If you have an existing noise profile, you could probably record directly with sox and that output could be used in rhasspy - seems already possible in 2.4.19 as we can switch from pyaudio to arecord. @synesthesiam where would we need to hook in there? Would it make sense to specify any script for recording?

That’s a great idea to record with sox actually, since it’s already part of the Docker image for 2.5-pre. Perhaps it could be another option in the Audio Recording dropdown with a text box for additional options and/or the noise profile file location.

This would actually be quite well supported in 2.5 by setting audio input to “command” and then specifying sox as the recording program along with appropriate arguments.

1 Like

Of course! Completely forgot about the “Local Command” for audio input. I’ll give it a try. Thanks @synesthesiam!
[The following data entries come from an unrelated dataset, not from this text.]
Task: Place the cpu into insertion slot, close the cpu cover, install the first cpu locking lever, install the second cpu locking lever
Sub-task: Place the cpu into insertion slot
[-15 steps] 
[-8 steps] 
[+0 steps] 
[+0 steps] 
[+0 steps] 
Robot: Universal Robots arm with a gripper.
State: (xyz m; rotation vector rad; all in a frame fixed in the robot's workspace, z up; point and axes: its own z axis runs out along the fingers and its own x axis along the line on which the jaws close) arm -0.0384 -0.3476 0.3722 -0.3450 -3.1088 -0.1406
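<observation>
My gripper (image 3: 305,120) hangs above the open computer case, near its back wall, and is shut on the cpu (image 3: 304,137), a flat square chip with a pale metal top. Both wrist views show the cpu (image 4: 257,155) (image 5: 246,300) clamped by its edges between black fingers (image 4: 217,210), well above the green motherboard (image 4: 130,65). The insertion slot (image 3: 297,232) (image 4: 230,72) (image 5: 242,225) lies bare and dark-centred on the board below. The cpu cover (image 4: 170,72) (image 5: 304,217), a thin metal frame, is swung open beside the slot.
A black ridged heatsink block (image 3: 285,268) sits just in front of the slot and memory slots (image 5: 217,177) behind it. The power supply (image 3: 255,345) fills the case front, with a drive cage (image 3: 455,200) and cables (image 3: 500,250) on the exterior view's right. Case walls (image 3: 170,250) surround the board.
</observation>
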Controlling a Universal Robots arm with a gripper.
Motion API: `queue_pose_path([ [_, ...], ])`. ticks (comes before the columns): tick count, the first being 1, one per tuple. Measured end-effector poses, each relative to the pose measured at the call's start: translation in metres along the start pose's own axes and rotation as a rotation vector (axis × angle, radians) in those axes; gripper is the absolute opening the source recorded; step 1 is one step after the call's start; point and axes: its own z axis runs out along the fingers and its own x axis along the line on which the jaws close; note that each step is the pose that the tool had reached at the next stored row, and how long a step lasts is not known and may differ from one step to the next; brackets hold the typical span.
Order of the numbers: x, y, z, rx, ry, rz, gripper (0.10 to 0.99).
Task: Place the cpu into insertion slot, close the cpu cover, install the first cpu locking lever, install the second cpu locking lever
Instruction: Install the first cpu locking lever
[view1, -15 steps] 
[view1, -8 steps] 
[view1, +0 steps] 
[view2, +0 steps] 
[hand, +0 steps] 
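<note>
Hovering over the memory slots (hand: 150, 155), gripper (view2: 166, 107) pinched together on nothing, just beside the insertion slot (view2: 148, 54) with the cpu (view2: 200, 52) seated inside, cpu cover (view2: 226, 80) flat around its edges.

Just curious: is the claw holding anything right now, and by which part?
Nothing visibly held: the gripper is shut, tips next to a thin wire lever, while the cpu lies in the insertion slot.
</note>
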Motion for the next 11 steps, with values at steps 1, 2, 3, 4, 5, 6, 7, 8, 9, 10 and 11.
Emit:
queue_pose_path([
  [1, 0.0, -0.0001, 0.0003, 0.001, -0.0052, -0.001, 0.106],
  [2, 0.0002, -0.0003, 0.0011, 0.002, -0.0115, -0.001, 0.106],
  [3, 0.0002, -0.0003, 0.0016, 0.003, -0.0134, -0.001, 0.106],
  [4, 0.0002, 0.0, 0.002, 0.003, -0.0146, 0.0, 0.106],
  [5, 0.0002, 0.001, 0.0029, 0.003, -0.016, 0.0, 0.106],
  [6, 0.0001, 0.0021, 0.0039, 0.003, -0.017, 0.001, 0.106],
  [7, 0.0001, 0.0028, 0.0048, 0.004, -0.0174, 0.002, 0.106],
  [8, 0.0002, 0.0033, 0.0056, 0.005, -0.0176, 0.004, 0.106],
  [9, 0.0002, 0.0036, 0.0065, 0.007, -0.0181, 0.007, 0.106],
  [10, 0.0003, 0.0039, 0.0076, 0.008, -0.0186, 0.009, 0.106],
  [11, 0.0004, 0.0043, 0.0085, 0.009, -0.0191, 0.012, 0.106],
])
Well, partial success, still need to tweak the values a bit more to work best with the room that the mic is in… This is the relevant config entry:

    "microphone": {
        "command": {
            "record_arguments": "-q --buffer 2048 -b 16 -c 1 -r 16000 -t alsa default -t raw - noisered /profiles/en/noise.prof 0.19",
            "record_program": "sox"

Is it possible to specify a UDP port with Local Command like there is for Arecord and Pyaudio?

1 Like

Yes. I’ll push an update for this tonight.

1 Like

Also having a small test-set with 2.5 running now - and plenty of crappy microphones (just working on getting old c.h.i.p. computers working with a cheap usb mic as satellite). Any new results on this @hawkeye217? Maybe, we could find something that records the ambient noise constantly and generates a filter out of this, so this could be automated.

See my first post in the thread. I made a noise profile with sox and then used that to record audio into Rhasspy with it using the Local Command for audio input.